▼

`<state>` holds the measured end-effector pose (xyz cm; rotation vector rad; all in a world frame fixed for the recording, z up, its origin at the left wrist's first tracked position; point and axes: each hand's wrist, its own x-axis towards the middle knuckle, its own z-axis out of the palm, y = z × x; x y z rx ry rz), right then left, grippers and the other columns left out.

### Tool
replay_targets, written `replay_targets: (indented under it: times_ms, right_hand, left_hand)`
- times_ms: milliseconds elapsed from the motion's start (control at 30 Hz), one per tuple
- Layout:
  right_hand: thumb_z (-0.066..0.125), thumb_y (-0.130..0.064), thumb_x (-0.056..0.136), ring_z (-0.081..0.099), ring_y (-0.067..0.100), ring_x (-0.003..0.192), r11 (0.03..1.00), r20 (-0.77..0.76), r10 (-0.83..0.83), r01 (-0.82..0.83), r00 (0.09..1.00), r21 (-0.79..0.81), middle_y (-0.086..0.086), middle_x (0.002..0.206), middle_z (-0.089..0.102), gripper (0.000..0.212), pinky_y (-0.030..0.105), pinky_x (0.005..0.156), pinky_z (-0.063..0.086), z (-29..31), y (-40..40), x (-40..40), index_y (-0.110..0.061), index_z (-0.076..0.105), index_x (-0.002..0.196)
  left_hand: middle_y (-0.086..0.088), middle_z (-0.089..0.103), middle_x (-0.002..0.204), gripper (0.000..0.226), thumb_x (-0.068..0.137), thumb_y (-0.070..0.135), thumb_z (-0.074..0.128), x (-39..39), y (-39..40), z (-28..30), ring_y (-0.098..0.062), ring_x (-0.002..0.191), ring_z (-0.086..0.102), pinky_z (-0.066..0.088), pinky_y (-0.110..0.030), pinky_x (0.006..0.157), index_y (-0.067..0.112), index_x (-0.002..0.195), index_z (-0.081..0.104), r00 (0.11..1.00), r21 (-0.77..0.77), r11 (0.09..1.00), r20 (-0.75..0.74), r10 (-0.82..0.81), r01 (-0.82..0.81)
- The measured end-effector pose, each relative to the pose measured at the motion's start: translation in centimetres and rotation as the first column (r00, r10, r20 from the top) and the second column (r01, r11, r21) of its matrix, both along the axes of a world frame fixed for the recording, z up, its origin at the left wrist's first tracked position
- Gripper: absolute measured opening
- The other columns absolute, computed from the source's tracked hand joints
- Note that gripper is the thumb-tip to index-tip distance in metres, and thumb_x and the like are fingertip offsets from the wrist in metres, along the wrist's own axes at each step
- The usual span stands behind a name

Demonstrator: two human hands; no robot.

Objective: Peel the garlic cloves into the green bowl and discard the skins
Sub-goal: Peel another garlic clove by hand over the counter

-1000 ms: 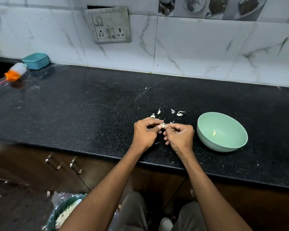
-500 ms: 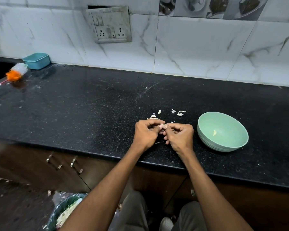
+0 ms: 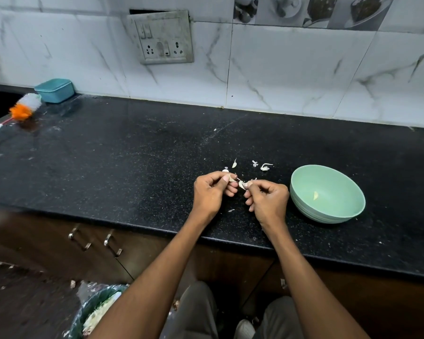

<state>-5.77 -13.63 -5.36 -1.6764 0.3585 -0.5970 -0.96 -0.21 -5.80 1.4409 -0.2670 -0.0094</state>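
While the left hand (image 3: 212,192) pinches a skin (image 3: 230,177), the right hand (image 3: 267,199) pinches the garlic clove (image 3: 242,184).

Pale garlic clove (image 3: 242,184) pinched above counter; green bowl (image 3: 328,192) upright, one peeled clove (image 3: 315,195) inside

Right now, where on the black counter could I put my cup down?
Best spot: the wide bare stretch of counter left of the hands, between the brush and the garlic skins. There is also room right of the green bowl. It is crowded between the left hand, right hand and bowl.
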Motion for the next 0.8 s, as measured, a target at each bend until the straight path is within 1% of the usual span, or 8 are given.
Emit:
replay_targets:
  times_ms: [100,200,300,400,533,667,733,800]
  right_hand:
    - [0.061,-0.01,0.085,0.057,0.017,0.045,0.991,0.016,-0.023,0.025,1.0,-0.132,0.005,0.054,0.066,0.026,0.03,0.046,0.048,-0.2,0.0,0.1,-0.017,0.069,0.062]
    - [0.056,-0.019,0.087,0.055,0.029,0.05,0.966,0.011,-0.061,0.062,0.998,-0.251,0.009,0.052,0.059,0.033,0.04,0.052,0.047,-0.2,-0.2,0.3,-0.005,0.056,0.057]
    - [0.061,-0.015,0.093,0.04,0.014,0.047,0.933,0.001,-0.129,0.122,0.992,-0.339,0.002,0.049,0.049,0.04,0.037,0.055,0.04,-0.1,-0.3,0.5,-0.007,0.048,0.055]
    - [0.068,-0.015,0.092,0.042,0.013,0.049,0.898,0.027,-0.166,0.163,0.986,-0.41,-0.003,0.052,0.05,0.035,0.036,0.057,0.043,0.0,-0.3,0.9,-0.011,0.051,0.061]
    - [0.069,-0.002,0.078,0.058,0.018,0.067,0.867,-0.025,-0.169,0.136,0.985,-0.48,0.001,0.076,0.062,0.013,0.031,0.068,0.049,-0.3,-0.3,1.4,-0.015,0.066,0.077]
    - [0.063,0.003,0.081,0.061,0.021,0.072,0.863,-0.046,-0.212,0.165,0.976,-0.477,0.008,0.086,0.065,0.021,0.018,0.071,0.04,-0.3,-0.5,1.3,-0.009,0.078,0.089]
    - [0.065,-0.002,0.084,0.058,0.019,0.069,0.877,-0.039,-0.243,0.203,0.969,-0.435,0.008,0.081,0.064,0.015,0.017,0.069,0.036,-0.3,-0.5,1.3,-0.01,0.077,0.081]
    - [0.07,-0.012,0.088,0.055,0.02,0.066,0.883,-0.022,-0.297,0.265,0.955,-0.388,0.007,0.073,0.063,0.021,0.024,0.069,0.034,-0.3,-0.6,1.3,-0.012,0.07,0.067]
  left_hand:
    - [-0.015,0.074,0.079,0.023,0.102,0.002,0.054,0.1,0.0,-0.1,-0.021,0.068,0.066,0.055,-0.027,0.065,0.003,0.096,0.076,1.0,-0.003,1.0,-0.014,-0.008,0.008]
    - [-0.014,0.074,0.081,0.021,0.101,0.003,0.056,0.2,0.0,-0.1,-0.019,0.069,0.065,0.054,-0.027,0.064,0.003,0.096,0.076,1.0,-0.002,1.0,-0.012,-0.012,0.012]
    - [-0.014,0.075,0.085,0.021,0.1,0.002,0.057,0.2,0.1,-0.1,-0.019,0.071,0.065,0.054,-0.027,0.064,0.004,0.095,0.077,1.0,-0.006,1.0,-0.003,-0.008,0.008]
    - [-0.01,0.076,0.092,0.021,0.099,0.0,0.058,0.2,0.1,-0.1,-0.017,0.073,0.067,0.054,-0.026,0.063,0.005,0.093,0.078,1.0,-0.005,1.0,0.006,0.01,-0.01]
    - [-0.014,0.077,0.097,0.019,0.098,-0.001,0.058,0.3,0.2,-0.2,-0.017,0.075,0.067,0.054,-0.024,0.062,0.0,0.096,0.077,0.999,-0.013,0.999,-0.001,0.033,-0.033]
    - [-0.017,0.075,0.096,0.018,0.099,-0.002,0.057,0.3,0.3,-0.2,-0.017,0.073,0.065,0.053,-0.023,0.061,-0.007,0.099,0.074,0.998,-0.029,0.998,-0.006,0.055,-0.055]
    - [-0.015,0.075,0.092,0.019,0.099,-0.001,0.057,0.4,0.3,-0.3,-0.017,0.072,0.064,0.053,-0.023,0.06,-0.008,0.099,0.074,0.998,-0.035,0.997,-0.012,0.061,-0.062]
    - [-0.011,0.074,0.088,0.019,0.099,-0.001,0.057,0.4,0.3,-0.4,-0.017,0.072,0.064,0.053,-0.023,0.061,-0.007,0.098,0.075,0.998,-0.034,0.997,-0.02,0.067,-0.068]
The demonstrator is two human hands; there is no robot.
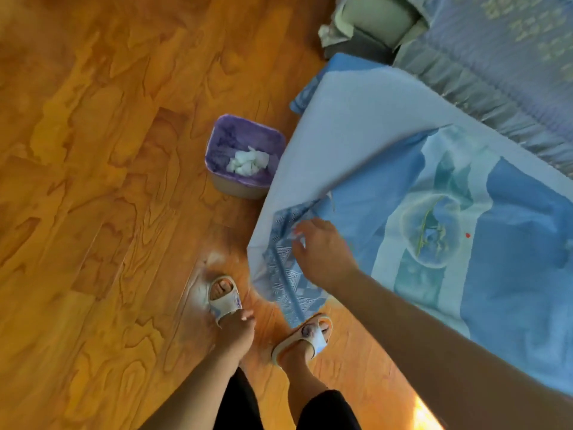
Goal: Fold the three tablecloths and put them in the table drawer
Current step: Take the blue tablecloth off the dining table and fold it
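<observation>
A large blue tablecloth point(511, 231) with a pale floral print lies spread at the right, its pale underside point(356, 125) turned over along the left edge. A patterned blue cloth corner point(285, 268) hangs down toward the floor. My right hand point(322, 252) grips the cloth at that patterned corner. My left hand point(238, 333) hangs low over the floor near my feet, fingers loosely curled, holding nothing.
A small bin with a purple liner point(245, 156) and white tissue stands on the wooden floor point(108, 181) just left of the cloth. A bed with a ruffled blue cover point(496, 57) is at the upper right. My slippered feet point(223, 299) stand below the cloth corner.
</observation>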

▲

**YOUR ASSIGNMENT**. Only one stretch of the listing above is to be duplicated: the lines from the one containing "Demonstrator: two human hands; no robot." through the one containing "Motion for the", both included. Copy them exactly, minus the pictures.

**RESPONSE TO THE EXERCISE**.
Demonstrator: two human hands; no robot.

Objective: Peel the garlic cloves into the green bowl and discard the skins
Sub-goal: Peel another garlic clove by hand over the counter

-1000 ms: 
-500 ms: 
+0 ms: 

<state>-5.77 -13.63 -5.36 -1.6764 0.3585 -0.5970 -0.96 -0.21 -5.80 1.4409 -0.2670 -0.0094</state>
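While the left hand (image 3: 212,192) pinches a skin (image 3: 230,177), the right hand (image 3: 267,199) pinches the garlic clove (image 3: 242,184).

Pale garlic clove (image 3: 242,184) pinched above counter; green bowl (image 3: 328,192) upright, one peeled clove (image 3: 315,195) inside

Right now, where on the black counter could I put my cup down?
Best spot: the wide bare stretch of counter left of the hands, between the brush and the garlic skins. There is also room right of the green bowl. It is crowded between the left hand, right hand and bowl.
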Motion for the next 0.8 s, as measured, a target at each bend until the straight path is within 1% of the usual span, or 8 are given.

The output above is complete.